"Quee-no-wa,"Ann explained. "It is like a rice, or maybe like sesame seeds. It's good but different. It might, like, be their rice."
Several years ago, my cousin visited South America. Upon her return, she entertained me with the different foods that she had encountered. I remember picturing the Inca Indians sitting around their irregular fieldstone buildings, supping on this exotic meal. I even told my students about "quee-no-wa," the Ecuadorian grain.
Not as many years ago, my daughter brought "keen-wa" and roasted Brussels sprouts for dinner. I was intrigued but, too proud, I didn't ask her what it was.
"Oh," I said, and looked at the package. "You mean 'quee-NO-wa.'" She gave me that "Mom" look. I then went to Google.
Quinoa, pronounced "keen-wa," is a "happening" food item today. New to the American food scene, it is gaining popularity with the possibility of soon becoming a staple. It is good for breakfast. It is good for lunch. It is good for dinner. It is good for you.
Quinoa is a simple seed, not a grain, from a South American plant. It has been a staple in Equator and Bolivia before Columbus discovered America. Today America has discovered Quinoa.
If you haven't tasted it yet, please do. It is now readily available in the health food section of your grocery and at our local Mohawk Harvest, and at any other health food stores worth visiting.

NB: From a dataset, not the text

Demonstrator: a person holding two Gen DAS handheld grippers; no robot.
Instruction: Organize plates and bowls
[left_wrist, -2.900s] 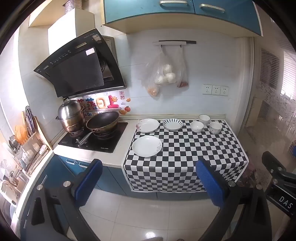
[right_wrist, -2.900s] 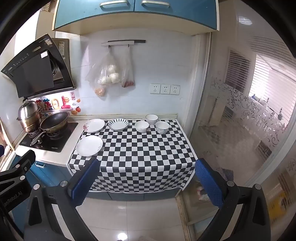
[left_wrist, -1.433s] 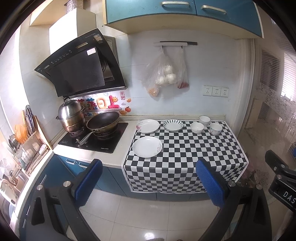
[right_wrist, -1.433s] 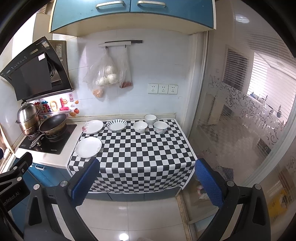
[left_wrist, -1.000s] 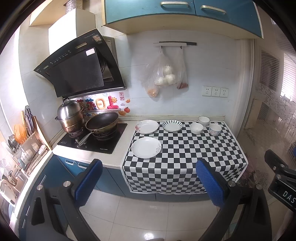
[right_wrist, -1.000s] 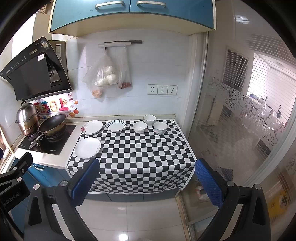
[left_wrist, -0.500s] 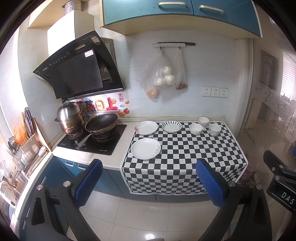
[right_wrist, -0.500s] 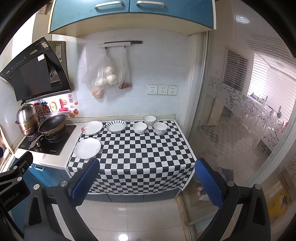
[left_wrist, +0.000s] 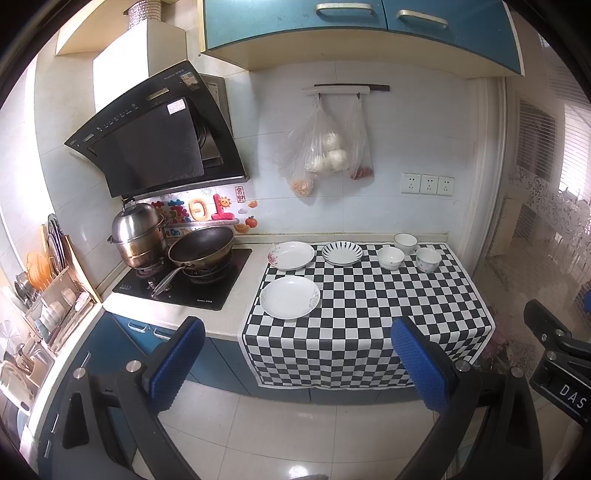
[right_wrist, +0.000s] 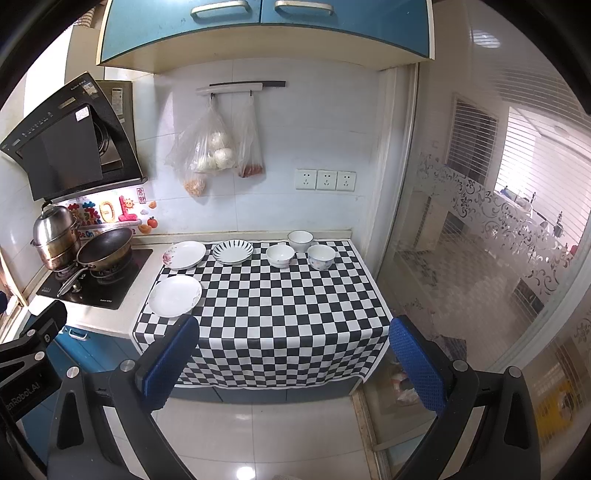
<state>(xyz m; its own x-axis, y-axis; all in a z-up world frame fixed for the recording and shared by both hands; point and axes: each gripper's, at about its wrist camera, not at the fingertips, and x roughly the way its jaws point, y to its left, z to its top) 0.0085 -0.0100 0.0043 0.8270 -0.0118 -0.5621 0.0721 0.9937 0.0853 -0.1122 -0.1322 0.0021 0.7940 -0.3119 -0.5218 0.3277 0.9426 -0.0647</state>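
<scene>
- The left gripper (left_wrist: 297, 360) and right gripper (right_wrist: 291, 356) both hang well back from the surface (left_wrist: 236, 317), above the floor; each has its blue-padded fingers (left_wrist: 177, 358) spread wide with nothing between them.
- On the checkered cloth (left_wrist: 369, 314) sit three plates and three bowls. A plain white plate (left_wrist: 290, 297) lies nearest, at the cloth's left edge. Behind it a floral-rimmed plate (left_wrist: 291, 255) sits half off the cloth, with a blue-striped plate (left_wrist: 342, 253) just beside it.
- Further right stand a white bowl (left_wrist: 390, 257), a second bowl (left_wrist: 405, 243) behind it near the wall, and a patterned bowl (left_wrist: 428, 259). The three sit close together, possibly touching (too small to tell).
- All of it looks like glazed ceramic: stiff, smooth, likely slippery against the pads, and liable to chip if set down hard.
- The plates lie flat, so the rim is the only place to pinch, one finger over and one slid under the lip. The bowls offer an upright wall, one finger inside and one outside.
- Stacking should go gently, like on like.
- The left wrist view alone shows a dish rack (left_wrist: 55, 295) on the far left, already holding crockery (a possible destination, though that is a guess).
- The right wrist view alone shows the frosted glass partition (right_wrist: 480, 258) to the right of the surface, and sets the bowls nearer the centre.
</scene>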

I'm often a little suspicious of anything that gets touted as a "superfood," but in this case I could be wrong. The Food and Agricultural Organization of the United Nations declared 2013 as "The International Year of the Quinoa." Quinoa is a complete protein, which means it contains all eight essential amino acids that are needed to sustain human life and growth. This is unique as this complete set of amino acids is commonly found mostly in animal products or a combination of plant foods. A pseudo-cereal, Quinoa belongs to the same family as spinach and beets, with the nutritional benefits as well. But this is only one reason why this little gem is so popular.
Quinoa is delicious. Its nutty flavor combines well with other foods.
I love the texture, which is a little like barley with its chewiness. It also has a light fluffiness akin to well-prepared couscous.
Quinoa is versatile: It can be substituted for the starch at any meal, served hot or cold. It comes whole, in flakes or most popularly seed form. Quinoa adds to the food presentation as it comes in different colors. The most common is white, but there are also red and black.
It is the answer to many diets and food concerns: It will complete a vegan diet and add to a vegetarian diet. It is high in fiber and low in fat, low in salt, low in sugar and low in calories. It is all natural. It is gluten free, wheat free, peanut free and dairy free.
Although not currently a "local" product, Colorado is experimenting with raising two varities.
It is easy to prepare: If you can make rice, you can make Quinoa.
The basic recipe below, compliments of Whole Foods Stores, serves four and makes about four cups.
Ingredients: 1 cup quinoa, 2 cups water, 1/2 teaspoon salt (optional)
Note: Most commercial quinoa is washed, but some may need to be washed again to remove the outer bitter shell.
Rinse quinoa in a fine sieve until water runs clear; drain and transfer to a medium pot. Add water and salt and bring to a boil. Cover, reduce heat to medium low and simmer until water is absorbed, 15 to 20 minutes. Set aside off the heat for five minutes; uncover and fluff with a fork.
Below I have chosen my favorite variations, to show Quinoa's versatility.
Quinoa main dish or salad or side dish or breakfast porridge: To the cooked quinoa add cup balsamic vinegar, 2 tablespoons extra virgin olive oil, cup dark red cherries, cranberries, currants or raisins, cup pistachios, pecans or walnuts. Fluff lightly to mix. If served cold add head radicchio thinly sliced, or cabbage, mangoes or oranges. If served warm add cooked broccoli or onions.
Serving quinoa to customers or at home to family is the "new age" thing to do. It will impress all, especially if you say it right.